• _Problem details_:
Set down the whole listing below exactly, without pictures.
== Dataset excerpt ==
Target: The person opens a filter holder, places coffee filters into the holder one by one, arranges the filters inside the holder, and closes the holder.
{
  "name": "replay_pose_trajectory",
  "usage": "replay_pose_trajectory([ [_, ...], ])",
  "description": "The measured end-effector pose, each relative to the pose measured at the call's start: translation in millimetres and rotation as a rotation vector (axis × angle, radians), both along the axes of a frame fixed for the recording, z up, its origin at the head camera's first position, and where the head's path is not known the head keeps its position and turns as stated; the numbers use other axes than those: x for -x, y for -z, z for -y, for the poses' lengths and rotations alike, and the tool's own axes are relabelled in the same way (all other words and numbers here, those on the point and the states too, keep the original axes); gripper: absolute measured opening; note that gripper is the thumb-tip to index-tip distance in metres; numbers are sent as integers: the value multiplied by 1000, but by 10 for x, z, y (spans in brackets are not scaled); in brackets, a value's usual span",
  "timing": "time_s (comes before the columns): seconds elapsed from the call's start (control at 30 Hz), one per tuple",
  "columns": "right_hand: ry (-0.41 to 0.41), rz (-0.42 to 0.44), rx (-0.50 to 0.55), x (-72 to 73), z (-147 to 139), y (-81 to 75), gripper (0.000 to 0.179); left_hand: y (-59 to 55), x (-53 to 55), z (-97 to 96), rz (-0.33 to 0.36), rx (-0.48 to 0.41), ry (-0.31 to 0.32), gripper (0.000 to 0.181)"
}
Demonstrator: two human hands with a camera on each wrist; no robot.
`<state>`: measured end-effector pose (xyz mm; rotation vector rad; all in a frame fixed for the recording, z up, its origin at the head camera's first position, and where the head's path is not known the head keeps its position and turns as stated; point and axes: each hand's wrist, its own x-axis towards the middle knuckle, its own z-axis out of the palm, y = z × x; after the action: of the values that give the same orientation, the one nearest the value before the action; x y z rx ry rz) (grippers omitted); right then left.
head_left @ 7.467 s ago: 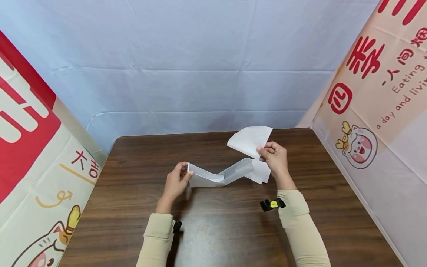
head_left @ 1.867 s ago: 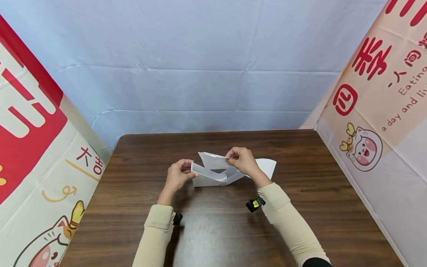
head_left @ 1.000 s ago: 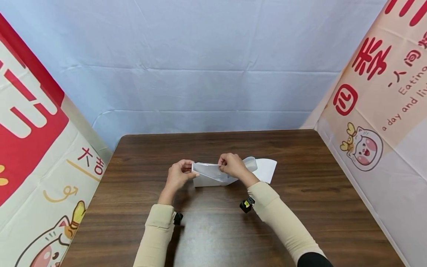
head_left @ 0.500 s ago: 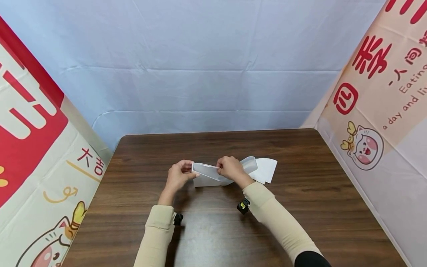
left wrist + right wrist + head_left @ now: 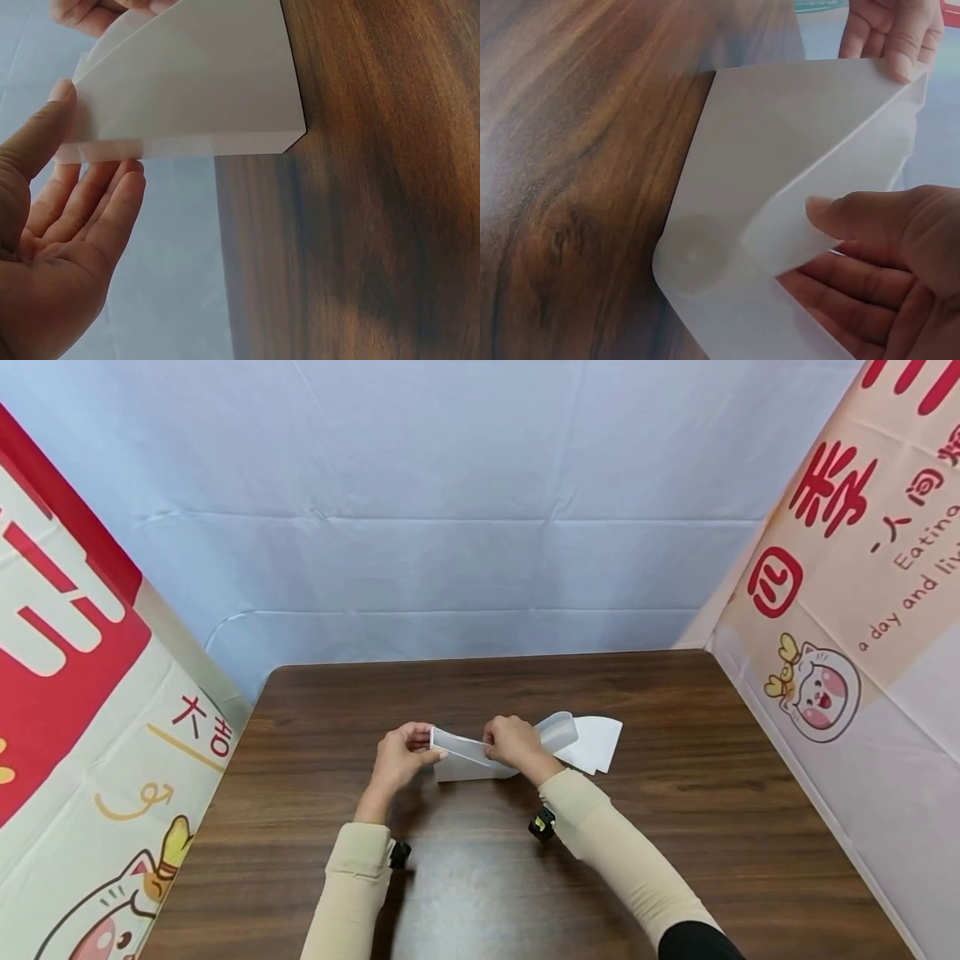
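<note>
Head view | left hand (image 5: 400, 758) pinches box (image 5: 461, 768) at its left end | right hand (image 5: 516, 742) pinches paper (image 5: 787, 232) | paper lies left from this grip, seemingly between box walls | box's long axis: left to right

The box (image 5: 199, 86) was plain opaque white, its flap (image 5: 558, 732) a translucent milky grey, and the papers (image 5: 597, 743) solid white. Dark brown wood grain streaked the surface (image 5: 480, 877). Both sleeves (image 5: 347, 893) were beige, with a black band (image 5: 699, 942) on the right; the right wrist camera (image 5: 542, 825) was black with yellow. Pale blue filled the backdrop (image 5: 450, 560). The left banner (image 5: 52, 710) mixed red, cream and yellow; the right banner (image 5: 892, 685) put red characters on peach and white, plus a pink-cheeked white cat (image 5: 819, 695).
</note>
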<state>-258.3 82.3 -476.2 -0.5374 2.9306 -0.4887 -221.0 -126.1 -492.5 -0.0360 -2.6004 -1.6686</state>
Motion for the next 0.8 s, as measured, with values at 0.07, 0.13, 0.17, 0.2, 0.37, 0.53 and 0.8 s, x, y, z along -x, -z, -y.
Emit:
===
• _Output below_:
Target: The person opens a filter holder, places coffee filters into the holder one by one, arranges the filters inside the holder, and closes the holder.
{
  "name": "replay_pose_trajectory",
  "usage": "replay_pose_trajectory([ [_, ...], ])",
  "description": "The measured end-effector pose, each relative to the pose measured at the call's start: translation in millimetres and rotation as a rotation vector (axis × angle, radians), both along the axes of a frame fixed for the recording, z up, its origin at the head camera's first position, and where the head's path is not known the head keeps its position and turns as stated; the numbers use other axes than those: x for -x, y for -z, z for -y, for the poses' lengths and rotations alike, and the tool's own axes are relabelled in the same way (all other words and numbers here, those on the point and the states too, keep the original axes); gripper: absolute measured opening; note that gripper is the thumb-tip to index-tip distance in metres; numbers are sent as integers: the value multiplied by 1000, but by 10 for x, z, y (spans in brackets are not scaled); in brackets, a value's usual span",
  "timing": "time_s (comes before the columns): seconds elapsed from the call's start (control at 30 Hz), one per tuple",
  "columns": "right_hand: ry (-0.41 to 0.41), rz (-0.42 to 0.44), rx (-0.50 to 0.55), x (-72 to 73), z (-147 to 139), y (-81 to 75), gripper (0.000 to 0.179); left_hand: y (-59 to 55), x (-53 to 55), z (-97 to 96), rz (-0.33 to 0.36), rx (-0.48 to 0.41), ry (-0.31 to 0.32), gripper (0.000 to 0.181)"
}
Demonstrator: two human hands with a camera on each wrist; no robot.
`<state>`: measured end-effector pose (xyz mm; rotation vector rad; all in a frame fixed for the recording, z up, its origin at the head camera's first position, and where the head's path is not known the head keeps its position and turns as stated; point and axes: each hand's wrist, its own x-axis towards the middle knuckle, its own z-axis out of the palm, y = z × x; after the action: of the values that give the same orientation, the one nearest the value before the action; x y z rx ry rz) (grippers omitted); right then left.
head_left @ 7.467 s ago: 
head_left @ 1.867 s ago: 
head_left @ 1.000 s ago: 
head_left @ 0.500 s ago: 
left wrist + right wrist + head_left @ now: 
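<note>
Head view | left hand (image 5: 400, 758) pinches box (image 5: 461, 768) at its left end | right hand (image 5: 516, 742) pinches paper (image 5: 787, 232) | paper lies left from this grip, seemingly between box walls | box's long axis: left to right

The box (image 5: 199, 86) was plain opaque white, its flap (image 5: 558, 732) a translucent milky grey, and the papers (image 5: 597, 743) solid white. Dark brown wood grain streaked the surface (image 5: 480, 877). Both sleeves (image 5: 347, 893) were beige, with a black band (image 5: 699, 942) on the right; the right wrist camera (image 5: 542, 825) was black with yellow. Pale blue filled the backdrop (image 5: 450, 560). The left banner (image 5: 52, 710) mixed red, cream and yellow; the right banner (image 5: 892, 685) put red characters on peach and white, plus a pink-cheeked white cat (image 5: 819, 695).
</note>
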<state>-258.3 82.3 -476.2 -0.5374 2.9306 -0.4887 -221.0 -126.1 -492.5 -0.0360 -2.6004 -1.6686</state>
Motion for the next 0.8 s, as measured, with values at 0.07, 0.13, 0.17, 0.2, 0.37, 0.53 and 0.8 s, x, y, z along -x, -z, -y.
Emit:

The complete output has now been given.